This project takes wildfire data from the United States Geologic Survey, creates a smoke impact estimate for the city of Corpus Christi, Texas, and compares it to data collected from air quality monitoring stations from the United States Environmental Protection Agency (EPA). A final summary of the research can be found in the pdf CB_DATA512_Final_Project_Writeup located in this repository.
Note that the wildfire geoJSON data is too large to be stored in github, so if you want to replicate this analysis you will have to download it from the link provided below.
Note that all data produced is stored in an intermediate file location for use in other parts of the project. The purpose of the project was not to produce research grade data sources, so the data is not stored as such.
load_data_notebook.ipynb This notebook reads the USGS wildfire geoJSON data and calcuates the distance from each fire to Corpus Christi.
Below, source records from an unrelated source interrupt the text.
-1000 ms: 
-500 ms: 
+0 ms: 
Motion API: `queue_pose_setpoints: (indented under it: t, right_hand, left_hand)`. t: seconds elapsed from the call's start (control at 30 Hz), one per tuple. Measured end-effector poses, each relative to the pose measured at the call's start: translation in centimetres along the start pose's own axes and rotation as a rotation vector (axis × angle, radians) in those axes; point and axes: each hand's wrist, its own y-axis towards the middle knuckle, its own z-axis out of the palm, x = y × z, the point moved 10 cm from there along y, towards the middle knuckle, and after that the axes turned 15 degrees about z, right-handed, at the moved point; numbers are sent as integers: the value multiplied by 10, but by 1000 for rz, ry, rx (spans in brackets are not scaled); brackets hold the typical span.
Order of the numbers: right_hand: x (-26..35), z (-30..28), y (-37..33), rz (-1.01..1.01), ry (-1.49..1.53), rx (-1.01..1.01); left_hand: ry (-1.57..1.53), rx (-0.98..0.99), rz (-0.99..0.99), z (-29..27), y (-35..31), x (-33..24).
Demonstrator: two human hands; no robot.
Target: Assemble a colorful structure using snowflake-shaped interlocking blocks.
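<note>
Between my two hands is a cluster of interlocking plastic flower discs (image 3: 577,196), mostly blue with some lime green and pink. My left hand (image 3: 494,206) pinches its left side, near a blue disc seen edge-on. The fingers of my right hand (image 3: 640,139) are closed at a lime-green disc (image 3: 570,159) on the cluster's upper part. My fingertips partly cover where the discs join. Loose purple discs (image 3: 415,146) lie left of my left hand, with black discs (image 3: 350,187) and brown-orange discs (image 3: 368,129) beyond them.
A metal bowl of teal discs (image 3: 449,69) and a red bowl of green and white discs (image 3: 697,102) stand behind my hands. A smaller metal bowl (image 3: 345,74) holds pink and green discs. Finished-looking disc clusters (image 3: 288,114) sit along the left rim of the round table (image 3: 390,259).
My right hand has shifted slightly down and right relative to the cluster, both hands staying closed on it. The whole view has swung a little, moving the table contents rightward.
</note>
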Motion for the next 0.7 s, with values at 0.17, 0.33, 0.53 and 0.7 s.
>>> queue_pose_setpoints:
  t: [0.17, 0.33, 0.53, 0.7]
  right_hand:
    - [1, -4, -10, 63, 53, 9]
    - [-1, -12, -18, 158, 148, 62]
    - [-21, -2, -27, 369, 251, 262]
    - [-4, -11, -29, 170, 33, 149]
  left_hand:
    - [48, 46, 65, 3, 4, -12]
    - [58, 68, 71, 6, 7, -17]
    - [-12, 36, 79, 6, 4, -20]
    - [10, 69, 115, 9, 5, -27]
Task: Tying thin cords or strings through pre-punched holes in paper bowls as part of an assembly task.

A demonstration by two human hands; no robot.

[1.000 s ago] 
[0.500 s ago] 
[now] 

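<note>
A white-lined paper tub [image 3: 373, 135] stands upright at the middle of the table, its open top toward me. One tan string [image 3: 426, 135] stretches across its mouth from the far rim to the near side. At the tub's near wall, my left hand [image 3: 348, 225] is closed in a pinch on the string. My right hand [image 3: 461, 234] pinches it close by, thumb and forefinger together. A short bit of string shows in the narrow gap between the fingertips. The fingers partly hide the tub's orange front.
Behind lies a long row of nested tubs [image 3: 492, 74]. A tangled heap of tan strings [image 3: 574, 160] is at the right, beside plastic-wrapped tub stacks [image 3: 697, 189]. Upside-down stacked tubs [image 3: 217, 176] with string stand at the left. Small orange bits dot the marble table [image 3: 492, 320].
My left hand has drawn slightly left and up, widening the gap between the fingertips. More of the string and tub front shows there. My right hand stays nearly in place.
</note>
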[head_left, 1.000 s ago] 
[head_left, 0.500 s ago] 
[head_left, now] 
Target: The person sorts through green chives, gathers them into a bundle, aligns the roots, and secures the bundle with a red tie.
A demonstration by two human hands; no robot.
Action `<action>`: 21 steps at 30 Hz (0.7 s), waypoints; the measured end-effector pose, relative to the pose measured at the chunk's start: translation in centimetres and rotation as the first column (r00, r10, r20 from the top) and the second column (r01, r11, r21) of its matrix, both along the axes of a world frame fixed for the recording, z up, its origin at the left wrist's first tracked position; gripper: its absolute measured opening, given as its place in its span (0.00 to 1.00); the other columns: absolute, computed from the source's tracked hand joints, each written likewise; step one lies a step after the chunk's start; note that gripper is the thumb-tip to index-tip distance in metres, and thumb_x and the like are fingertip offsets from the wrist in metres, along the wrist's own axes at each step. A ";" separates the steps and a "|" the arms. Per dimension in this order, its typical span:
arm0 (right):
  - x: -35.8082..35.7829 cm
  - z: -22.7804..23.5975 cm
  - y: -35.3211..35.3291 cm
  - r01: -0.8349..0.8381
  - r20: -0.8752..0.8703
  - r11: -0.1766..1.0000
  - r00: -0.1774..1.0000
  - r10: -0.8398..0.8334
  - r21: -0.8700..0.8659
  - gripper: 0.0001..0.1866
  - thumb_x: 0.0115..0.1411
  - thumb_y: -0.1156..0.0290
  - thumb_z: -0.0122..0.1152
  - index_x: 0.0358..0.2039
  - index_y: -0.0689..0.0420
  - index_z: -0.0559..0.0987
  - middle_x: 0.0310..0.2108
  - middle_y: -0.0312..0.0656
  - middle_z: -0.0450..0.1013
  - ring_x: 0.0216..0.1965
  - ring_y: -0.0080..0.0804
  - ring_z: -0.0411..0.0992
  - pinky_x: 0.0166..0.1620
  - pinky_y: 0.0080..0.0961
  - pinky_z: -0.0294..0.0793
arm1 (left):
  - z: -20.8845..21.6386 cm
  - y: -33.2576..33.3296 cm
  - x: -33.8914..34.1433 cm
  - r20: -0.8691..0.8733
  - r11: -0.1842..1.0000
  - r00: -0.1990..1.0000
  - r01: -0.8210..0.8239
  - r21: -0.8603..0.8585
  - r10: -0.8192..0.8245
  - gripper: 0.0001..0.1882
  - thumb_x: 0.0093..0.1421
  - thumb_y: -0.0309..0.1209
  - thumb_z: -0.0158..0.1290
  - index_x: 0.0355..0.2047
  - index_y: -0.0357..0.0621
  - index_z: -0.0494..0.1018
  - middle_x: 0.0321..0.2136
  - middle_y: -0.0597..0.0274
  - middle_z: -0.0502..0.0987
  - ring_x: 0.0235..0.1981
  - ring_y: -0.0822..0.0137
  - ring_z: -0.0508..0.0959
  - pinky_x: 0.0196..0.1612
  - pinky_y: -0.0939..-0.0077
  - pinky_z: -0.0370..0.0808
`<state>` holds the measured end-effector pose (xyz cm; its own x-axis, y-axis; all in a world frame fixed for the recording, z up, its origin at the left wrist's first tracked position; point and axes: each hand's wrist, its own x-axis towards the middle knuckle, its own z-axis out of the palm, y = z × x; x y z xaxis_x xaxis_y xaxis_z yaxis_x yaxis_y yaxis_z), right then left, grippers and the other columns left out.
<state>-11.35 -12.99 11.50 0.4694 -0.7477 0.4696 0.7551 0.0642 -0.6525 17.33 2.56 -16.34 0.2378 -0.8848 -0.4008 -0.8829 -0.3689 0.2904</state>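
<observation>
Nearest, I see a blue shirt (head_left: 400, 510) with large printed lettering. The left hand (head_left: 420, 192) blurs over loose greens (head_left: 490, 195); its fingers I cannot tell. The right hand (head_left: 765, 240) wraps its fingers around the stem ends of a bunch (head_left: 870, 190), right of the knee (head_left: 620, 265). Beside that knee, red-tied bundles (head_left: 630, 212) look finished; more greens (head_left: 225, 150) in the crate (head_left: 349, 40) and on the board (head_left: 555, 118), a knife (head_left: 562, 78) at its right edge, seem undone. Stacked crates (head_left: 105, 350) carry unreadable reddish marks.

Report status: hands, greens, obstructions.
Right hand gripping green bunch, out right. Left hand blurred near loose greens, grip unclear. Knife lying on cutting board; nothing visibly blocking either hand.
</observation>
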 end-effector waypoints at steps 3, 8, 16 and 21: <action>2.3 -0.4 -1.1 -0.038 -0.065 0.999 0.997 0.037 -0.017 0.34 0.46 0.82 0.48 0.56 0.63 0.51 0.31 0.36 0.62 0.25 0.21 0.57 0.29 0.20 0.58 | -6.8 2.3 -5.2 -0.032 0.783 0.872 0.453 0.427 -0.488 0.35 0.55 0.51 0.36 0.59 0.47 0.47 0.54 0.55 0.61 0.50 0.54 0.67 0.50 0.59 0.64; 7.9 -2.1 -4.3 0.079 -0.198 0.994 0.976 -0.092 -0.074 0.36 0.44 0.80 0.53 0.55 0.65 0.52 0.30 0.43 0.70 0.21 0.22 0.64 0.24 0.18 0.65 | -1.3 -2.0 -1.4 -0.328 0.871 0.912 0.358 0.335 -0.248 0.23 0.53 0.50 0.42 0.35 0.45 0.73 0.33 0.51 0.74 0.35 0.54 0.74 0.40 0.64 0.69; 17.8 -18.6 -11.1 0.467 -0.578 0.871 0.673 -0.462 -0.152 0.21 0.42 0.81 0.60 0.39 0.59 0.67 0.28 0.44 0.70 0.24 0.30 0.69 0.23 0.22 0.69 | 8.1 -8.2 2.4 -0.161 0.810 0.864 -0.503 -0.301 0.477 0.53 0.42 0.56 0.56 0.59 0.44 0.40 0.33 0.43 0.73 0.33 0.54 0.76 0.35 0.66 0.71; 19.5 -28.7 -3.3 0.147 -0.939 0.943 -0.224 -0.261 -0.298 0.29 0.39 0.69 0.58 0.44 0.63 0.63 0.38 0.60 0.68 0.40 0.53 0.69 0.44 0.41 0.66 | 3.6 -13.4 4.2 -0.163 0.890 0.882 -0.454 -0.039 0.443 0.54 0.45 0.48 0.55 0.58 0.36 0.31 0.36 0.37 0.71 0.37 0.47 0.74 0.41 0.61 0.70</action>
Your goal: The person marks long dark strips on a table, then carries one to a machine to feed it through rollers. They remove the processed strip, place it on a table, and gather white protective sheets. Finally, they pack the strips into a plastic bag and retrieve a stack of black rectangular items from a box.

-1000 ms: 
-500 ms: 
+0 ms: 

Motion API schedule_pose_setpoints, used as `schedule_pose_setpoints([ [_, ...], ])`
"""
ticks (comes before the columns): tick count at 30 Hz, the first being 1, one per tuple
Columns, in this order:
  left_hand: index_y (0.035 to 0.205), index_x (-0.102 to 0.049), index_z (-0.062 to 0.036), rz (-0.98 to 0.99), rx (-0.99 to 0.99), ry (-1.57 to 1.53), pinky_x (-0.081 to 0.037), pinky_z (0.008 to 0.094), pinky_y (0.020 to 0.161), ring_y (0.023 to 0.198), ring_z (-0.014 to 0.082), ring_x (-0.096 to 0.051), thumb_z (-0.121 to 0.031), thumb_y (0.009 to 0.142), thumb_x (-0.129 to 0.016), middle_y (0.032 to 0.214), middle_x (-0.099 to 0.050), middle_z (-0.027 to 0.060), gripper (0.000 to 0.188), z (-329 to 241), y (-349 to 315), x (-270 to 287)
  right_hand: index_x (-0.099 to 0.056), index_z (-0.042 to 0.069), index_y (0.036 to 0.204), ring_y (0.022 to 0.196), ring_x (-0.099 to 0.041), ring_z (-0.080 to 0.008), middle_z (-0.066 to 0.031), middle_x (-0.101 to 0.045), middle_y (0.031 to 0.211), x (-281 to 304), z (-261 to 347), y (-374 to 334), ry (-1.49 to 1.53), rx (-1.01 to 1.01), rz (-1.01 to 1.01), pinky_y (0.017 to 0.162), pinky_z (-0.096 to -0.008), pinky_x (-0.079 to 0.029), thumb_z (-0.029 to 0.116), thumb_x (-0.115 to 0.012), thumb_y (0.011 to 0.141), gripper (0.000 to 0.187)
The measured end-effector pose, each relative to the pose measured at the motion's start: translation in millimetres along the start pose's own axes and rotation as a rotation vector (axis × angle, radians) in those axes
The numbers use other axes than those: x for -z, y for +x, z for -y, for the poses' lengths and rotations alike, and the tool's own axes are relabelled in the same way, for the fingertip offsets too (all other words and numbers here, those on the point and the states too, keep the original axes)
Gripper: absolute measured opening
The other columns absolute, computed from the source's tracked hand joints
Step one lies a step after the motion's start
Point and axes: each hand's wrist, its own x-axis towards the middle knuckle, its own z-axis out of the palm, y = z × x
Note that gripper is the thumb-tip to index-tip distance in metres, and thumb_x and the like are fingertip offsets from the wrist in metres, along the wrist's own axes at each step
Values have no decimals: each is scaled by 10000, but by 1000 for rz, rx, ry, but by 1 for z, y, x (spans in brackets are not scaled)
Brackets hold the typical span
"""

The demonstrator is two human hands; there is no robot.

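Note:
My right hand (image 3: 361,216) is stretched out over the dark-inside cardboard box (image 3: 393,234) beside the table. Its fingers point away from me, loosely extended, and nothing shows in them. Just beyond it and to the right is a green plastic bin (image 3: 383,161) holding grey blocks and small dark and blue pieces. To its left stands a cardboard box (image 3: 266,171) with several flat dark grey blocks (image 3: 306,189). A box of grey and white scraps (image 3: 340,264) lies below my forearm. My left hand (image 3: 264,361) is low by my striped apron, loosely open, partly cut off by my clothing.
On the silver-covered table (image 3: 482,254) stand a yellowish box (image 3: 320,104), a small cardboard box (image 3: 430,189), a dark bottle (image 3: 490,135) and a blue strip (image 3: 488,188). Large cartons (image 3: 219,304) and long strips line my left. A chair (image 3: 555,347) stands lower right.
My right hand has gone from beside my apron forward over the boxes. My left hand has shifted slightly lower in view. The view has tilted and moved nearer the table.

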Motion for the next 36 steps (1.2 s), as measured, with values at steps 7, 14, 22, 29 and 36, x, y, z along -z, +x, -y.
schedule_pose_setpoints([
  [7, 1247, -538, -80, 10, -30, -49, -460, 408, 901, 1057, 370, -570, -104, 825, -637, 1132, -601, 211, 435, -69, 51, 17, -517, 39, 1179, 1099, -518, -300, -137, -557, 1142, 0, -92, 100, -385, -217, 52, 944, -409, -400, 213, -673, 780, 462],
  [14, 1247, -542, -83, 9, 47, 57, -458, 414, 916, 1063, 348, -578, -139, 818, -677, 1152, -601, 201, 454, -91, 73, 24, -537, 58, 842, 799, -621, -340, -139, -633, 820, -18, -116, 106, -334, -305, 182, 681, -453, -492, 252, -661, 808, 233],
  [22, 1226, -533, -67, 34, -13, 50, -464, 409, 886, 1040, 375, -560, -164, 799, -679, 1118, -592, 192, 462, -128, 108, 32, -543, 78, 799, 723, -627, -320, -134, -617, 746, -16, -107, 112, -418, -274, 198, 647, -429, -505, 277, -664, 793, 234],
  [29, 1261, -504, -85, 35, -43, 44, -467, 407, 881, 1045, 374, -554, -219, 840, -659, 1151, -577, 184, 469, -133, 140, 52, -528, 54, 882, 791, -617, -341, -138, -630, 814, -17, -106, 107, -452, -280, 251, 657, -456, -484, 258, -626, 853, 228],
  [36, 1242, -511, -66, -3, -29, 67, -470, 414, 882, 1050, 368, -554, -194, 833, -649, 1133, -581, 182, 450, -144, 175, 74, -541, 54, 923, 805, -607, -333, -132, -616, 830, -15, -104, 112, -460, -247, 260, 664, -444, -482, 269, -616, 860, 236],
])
retrieve_daily_aqi_data.ipynb This notebook retrieves the particulate matter air quality data from monitoring stations in the area surrounding Corpus Christi on the days during fire season.
calc_yearly_air_quality.ipynb Aggregate particulate matter data collected from the EPQ API.
smoke_estimate.ipynb This notebook cleans the wildfire data and generates the smoke estimate for each wildfire, analyzes the results, and generates a prediction for smoke impact in Corpus Christi for the next 25 years. The correlation between the aqi data and the smoke impact is also analyzed to understand the accuracy of the index.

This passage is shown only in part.